Publishers Weekly Review
Starred Review. Smith's startlingly original new novel is told from the perspective of Daniel, a Londoner whose parents, Chris and Tilde, have retired to a farm in the south of Sweden. The story begins as Daniel receives word from his father that his mother has been hospitalized after experiencing psychotic episodes. For months, Chris says, Tilde has been "imagining things-terrible, terrible things." Before Daniel can fly to Sweden to see her, his father calls again to say that Tilde has checked out of the hospital and disappeared.

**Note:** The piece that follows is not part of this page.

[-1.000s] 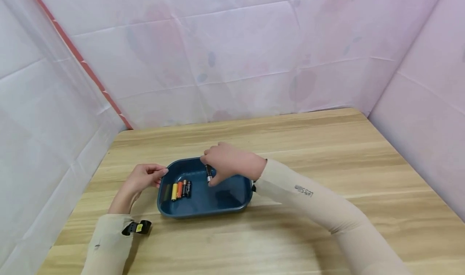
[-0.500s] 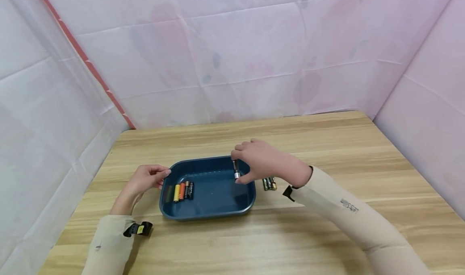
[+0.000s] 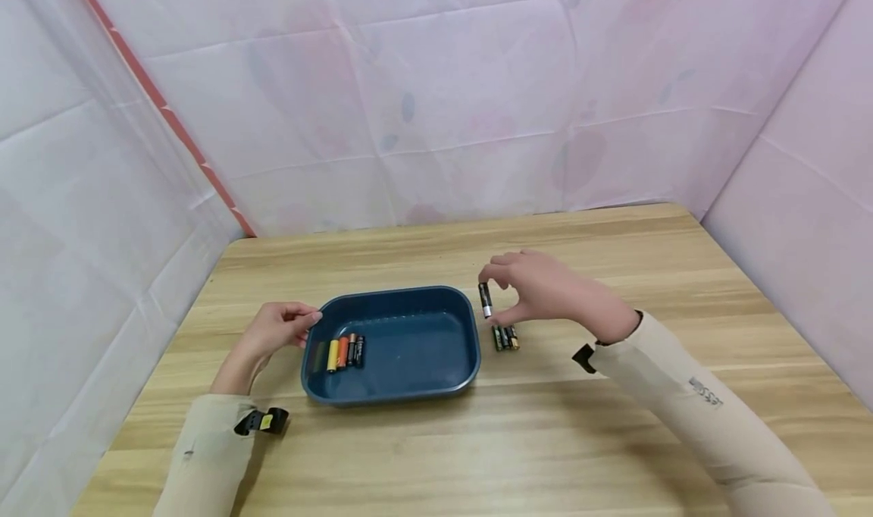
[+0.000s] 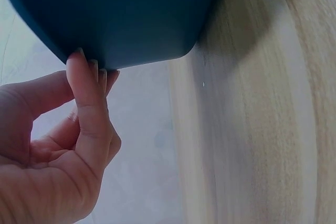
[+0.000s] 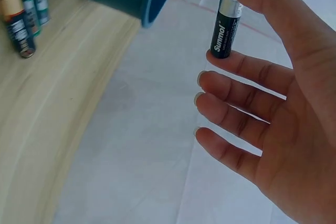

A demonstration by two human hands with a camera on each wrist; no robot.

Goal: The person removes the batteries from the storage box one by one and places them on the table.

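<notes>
The right hand (image 3: 546,289) pinched a black battery (image 3: 485,300) end to end, thumb on one tip and a finger on the other, with the other fingers spread loose. The battery hung upright in the air just past the blue tray (image 3: 455,380), at the tray's 3 o'clock side, right above three batteries (image 3: 505,338) lying together on the wooden table (image 3: 614,426). A grip that thin could let the smooth battery slip, and it could drop, bump the three and roll them away. The left hand (image 3: 273,335) touched the tray's 9 o'clock edge with its fingertips, near four batteries (image 3: 339,352) inside. A push there could slide the tray and make those roll.
</notes>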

Soon after, she arrives at Daniel's door, emaciated and in obvious distress, claiming to have escaped from an asylum where Chris imprisoned her. In her ensuing tale, strikingly enacted by Toren, Tilde describes her nightmarish life on the farm, with Chris and a neighbor plotting against her. Langton convincingly renders Daniel with the voice of an educated, thoughtful young man, unable to decide whether his mother is telling the truth, or is delusional, as his father claims. Daniel, uncertain and perplexed, interrupts Tilde's story with questions that he hopes will bring out the truth. The conversation continues for much of the novel, with Toren contributing an unnerving, emotionally charged performance, and Langton reacting with questions that seemingly suggest an open mind on the part of Daniel, but that carry more than a hint of disbelief. Together, they transform Smith's brilliant prose into a mesmerizing two-character theatrical. A Grand Central hardcover. (June) (c) Copyright PWxyz, LLC. All rights reserved.
Kirkus Book Review
Mama's gone crazy, daddy's gone crazy, and Smith (Child 44, 2008) has skipped over from Stalin's Russia to the idyllic Swedish countryside for his latest thriller.The change of scene puts Smith squarely atop territory claimed by Stieg Larsson, Henning Mankell and other masters of Scandinavian mayhem. Smith, who has family ties to Sweden, works a customarily Nordic twist, too, by setting family members at one another's throatsand quite unnicely, too. A frantic email ("Nothing else, just my name, an exclamation mark") alerts Daniel to the fact that something is rotten across the North Sea, where Mum has been parked in a hospital while Dad mutters worriedly about her declining mental faculties. Ah, but Mum, who turns up in London, having fled, may not be loony at all. Indeed, she has a bag full of notes about Dad's late-blooming nefariousness: "In this satchel," she intones, "is some of the evidence I've collected over the summer." Evidence of what? Well, out among the cornflowers and hollyhocks, a corpse, maybe more than one, might just lie, for Dad has a kinky, hidden side. Meanwhile, Mum is old-school enough to believe that the fairy-tale world of trolls and goblins lies on the edge of the forest, though her hypotheses about the teenage girl who's gone missing from their bucolic farm town have an eminently practical side. Smith does creepy very well, setting scenes that slowly build in intensity, and he keeps readers guessing about who can and cannot be trusted. He also has a knack for finding the ominous in the picturesque, so a candlelight procession of "women dressed in bridal white" turns into a backdrop for a discovery that Daniel isn't quite prepared to make. And, it being Sweden, even bad guys and red herrings are neat, orderly and eminently polite: "It wasn't enough for Hkan to attack me," notes Daniel. "He wanted my permission to do so."They're resourcefully lethal as well. A satisfying mystery on ground that, though familiar, manages to yield surprises in Smith's skillful telling. Copyright Kirkus Reviews, used with permission.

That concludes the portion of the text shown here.